- [Required work]:
Repeat the entire listing exactly. Omit all pictures.

Available data: Begin

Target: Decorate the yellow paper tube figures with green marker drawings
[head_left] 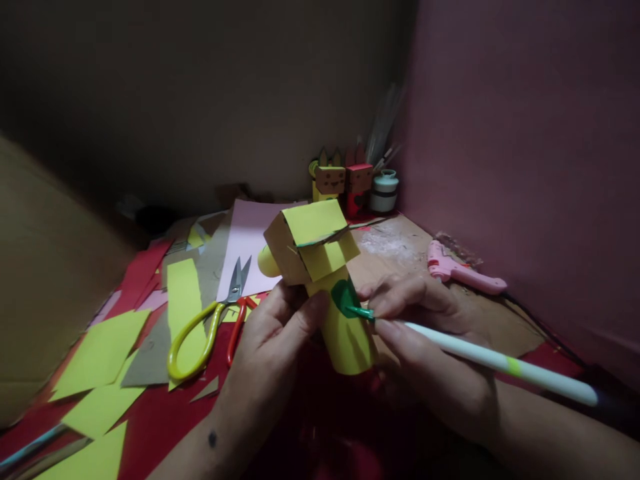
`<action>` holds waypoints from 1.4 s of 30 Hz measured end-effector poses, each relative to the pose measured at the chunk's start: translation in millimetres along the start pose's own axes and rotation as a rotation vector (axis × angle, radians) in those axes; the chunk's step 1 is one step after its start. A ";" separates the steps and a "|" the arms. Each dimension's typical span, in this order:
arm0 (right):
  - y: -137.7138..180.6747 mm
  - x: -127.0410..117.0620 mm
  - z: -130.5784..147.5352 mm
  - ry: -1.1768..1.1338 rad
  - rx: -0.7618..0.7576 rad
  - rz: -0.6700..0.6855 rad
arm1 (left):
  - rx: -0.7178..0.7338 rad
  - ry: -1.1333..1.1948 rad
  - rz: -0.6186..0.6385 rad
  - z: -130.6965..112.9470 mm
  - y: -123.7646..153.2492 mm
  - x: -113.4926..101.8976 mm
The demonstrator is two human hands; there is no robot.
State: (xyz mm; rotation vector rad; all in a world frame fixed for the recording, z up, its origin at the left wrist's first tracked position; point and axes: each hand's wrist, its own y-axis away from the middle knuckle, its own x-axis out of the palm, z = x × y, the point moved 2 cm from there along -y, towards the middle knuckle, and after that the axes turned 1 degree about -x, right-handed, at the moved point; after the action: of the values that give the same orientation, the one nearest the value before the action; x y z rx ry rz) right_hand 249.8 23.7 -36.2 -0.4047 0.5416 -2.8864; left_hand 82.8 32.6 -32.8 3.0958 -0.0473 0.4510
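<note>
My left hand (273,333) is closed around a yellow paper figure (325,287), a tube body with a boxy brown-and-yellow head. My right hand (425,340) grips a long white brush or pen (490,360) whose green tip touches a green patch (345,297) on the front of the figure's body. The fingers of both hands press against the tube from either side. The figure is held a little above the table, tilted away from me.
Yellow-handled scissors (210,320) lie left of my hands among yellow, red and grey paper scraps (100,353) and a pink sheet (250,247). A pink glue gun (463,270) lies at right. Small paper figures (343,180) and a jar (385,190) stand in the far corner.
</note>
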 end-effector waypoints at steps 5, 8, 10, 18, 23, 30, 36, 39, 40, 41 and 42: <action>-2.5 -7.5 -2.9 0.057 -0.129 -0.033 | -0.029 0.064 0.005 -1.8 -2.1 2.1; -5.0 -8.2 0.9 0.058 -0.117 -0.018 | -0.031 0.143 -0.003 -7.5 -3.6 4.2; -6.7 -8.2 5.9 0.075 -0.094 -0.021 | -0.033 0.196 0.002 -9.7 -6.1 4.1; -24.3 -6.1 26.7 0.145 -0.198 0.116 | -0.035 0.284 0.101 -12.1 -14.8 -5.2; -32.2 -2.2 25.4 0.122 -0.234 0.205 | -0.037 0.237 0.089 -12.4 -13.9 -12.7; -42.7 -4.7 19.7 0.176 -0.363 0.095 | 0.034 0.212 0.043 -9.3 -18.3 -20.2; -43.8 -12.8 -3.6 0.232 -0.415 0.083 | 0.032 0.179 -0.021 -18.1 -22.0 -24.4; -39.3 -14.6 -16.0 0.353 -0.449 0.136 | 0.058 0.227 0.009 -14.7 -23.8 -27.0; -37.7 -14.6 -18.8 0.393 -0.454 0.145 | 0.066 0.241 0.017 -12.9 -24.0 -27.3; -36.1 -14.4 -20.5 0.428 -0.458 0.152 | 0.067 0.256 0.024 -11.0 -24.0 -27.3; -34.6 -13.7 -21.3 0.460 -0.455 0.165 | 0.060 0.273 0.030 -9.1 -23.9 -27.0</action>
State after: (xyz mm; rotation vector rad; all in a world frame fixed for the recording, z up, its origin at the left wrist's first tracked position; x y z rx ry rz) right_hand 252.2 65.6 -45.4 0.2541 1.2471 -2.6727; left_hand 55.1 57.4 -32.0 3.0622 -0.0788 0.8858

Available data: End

- [Written response]:
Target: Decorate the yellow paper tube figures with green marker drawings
[head_left] 
`<action>` holds waypoints from 1.4 s of 30 Hz measured end-effector poses, each relative to the pose measured at the chunk's start: translation in millimetres along the start pose's own axes and rotation as a rotation vector (axis × angle, radians) in those axes; the chunk's step 1 is one step after its start. A ";" separates the steps and a "|" the arms. Each dimension's typical span, in this order:
arm0 (right):
  - y: -137.7138..180.6747 mm
  - x: -127.0410..117.0620 mm
  - z: -130.5784..147.5352 mm
  - ry: -1.1768..1.1338 rad
  - rx: -0.7618..0.7576 rad
  - rz: -0.6700..0.6855 rad
arm1 (left):
  - rx: -0.7178..0.7338 rad
  - ry: -1.1333..1.1948 rad
  - rz: -0.6186..0.6385 rad
  - z: -130.6965..112.9470 mm
  - y: -123.7646..153.2492 mm
  - x: -113.4926..101.8976 mm
The demonstrator is two human hands; there is no robot.
State: (xyz mm; rotation vector rad; all in a world frame fixed for the recording, z up, its origin at the left wrist's first tracked position; point and axes: each hand's wrist, its own y-axis away from the middle knuckle, its own x-axis out of the palm, z = x × y, the point moved 2 cm from there along -y, towards the middle knuckle, and after that the axes turned 1 degree about -x, right-handed, at the moved point; after the action: of the values that give the same orientation, the one nearest the value before the action; x y z rx ry rz) right_hand 249.8 23.7 -36.2 -0.4047 0.5416 -2.8864; left_hand 82.8 32.6 -32.8 3.0958 -0.0473 0.4510
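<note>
My left hand (273,333) is closed around a yellow paper figure (325,287), a tube body with a boxy brown-and-yellow head. My right hand (425,340) grips a long white brush or pen (490,360) whose green tip touches a green patch (345,297) on the front of the figure's body. The fingers of both hands press against the tube from either side. The figure is held a little above the table, tilted away from me.
Yellow-handled scissors (210,320) lie left of my hands among yellow, red and grey paper scraps (100,353) and a pink sheet (250,247). A pink glue gun (463,270) lies at right. Small paper figures (343,180) and a jar (385,190) stand in the far corner.
</note>
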 end-effector waypoints at steps 5, 8, 10, 18, 23, 30, 36, 39, 40, 41 and 42: <action>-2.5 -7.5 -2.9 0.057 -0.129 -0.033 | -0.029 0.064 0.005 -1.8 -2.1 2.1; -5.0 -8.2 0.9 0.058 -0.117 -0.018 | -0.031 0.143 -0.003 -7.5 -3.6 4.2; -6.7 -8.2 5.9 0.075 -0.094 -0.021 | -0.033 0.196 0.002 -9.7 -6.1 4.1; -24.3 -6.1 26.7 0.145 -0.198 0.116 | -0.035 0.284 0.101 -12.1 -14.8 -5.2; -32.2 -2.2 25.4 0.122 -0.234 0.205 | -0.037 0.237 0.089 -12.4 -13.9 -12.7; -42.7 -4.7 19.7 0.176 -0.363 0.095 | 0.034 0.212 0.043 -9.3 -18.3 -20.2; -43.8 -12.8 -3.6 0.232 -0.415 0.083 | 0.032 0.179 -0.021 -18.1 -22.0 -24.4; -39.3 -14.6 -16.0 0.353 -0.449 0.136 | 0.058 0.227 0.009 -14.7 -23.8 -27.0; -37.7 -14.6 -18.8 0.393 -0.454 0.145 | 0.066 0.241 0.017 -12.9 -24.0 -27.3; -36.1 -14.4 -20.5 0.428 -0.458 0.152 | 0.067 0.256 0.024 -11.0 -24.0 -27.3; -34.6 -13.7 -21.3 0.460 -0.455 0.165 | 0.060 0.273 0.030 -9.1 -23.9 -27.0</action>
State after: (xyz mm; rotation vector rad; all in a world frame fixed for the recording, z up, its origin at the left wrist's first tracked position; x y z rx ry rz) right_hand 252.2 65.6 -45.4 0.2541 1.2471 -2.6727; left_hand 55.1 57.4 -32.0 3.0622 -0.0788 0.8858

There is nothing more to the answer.